Pull every line holding the word "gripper" out of the data and copy it.
------------------------------------------------------------
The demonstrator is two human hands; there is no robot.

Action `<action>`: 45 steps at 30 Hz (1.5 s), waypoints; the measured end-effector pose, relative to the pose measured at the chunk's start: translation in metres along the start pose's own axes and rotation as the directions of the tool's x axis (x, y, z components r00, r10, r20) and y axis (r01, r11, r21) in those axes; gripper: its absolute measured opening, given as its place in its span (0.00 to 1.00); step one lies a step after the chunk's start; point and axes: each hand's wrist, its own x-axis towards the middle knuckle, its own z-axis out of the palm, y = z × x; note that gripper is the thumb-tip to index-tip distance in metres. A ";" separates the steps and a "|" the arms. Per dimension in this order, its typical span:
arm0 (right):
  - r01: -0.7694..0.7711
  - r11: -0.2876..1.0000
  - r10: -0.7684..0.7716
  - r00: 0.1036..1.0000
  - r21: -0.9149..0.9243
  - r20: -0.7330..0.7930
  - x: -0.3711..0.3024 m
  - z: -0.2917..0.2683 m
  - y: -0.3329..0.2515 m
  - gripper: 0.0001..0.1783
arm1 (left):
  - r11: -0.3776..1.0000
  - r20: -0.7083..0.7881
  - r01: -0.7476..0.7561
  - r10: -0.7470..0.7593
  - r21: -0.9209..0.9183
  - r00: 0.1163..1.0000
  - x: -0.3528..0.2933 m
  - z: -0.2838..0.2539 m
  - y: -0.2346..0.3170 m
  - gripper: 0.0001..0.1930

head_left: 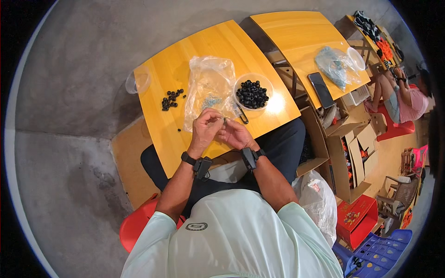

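Observation:
My left hand [206, 128] and my right hand [237, 134] meet over the near part of the yellow table [211, 42]. The fingertips of both are pinched together around something tiny, which is too small to name. Just beyond them lies a clear plastic bag [211, 72], spread flat, with a heap of small silvery bits [212, 102] on it. Right of the bag, a clear round tub [268, 82] holds many black bead-like pieces [252, 94]. A slim black tool [242, 114] lies beside my right hand. More loose black pieces [170, 98] are scattered left of the bag.
A clear cup [131, 84] shows at the table's left edge. On a second table [296, 28] lie a phone [321, 90], a filled plastic bag [331, 66] and a white tub [356, 59]. Cardboard boxes [313, 134] stand at my right. Another person [408, 99] sits farther right.

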 end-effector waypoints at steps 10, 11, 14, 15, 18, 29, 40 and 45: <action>0.014 1.000 -0.014 1.000 -0.023 -0.008 0.002 -0.006 0.002 0.10 | 0.997 0.029 0.002 0.000 -0.082 1.000 0.001 0.001 -0.016 0.04; 0.010 1.000 -0.011 1.000 -0.020 -0.022 0.002 -0.004 0.001 0.10 | 0.997 0.029 0.004 -0.001 -0.083 1.000 0.000 0.002 -0.016 0.04; 0.012 0.999 -0.012 1.000 -0.030 -0.012 0.002 -0.007 0.001 0.10 | 0.992 0.004 0.032 -0.031 -0.120 0.999 0.000 0.004 -0.013 0.05; 0.013 0.999 -0.014 1.000 -0.031 -0.012 0.002 -0.008 0.000 0.10 | 0.993 0.012 0.029 -0.028 -0.118 1.000 0.000 0.004 -0.013 0.06; 0.009 1.000 -0.009 1.000 -0.003 0.001 0.002 -0.006 0.001 0.10 | 0.996 0.022 0.013 -0.011 -0.083 1.000 -0.002 0.001 -0.012 0.07; 0.000 0.999 -0.007 0.988 0.044 0.155 -0.002 -0.003 -0.003 0.10 | 0.772 -0.033 -0.332 0.414 0.542 0.910 -0.019 -0.017 -0.004 0.08; -0.025 1.000 0.025 0.991 0.001 0.130 -0.001 -0.001 -0.003 0.12 | 0.668 -0.381 0.121 0.259 0.734 0.888 -0.053 -0.127 -0.035 0.10; -0.023 0.999 0.027 0.991 -0.032 0.130 -0.001 0.001 -0.003 0.12 | 0.573 -0.344 0.122 0.297 0.810 0.891 -0.051 -0.116 -0.033 0.09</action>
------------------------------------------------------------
= Worked solution =
Action `<action>`: 45 steps at 30 Hz (1.5 s), waypoints; the measured end-effector pose, relative to the pose measured at the chunk's start: translation in metres along the start pose's own axes and rotation as the directions of the tool's x axis (x, y, z components r00, r10, r20) and y axis (r01, r11, r21) in those axes; gripper: its absolute measured opening, given as its place in its span (0.00 to 1.00); step one lies a step after the chunk's start; point and axes: each hand's wrist, its own x-axis towards the middle knuckle, its own z-axis out of the palm, y = z × x; note that gripper is the thumb-tip to index-tip distance in metres. A ";" separates the steps and a "|" the arms. Per dimension in this order, its typical span:
  - gripper: 0.0001..0.1783
  - gripper: 0.0001..0.1930

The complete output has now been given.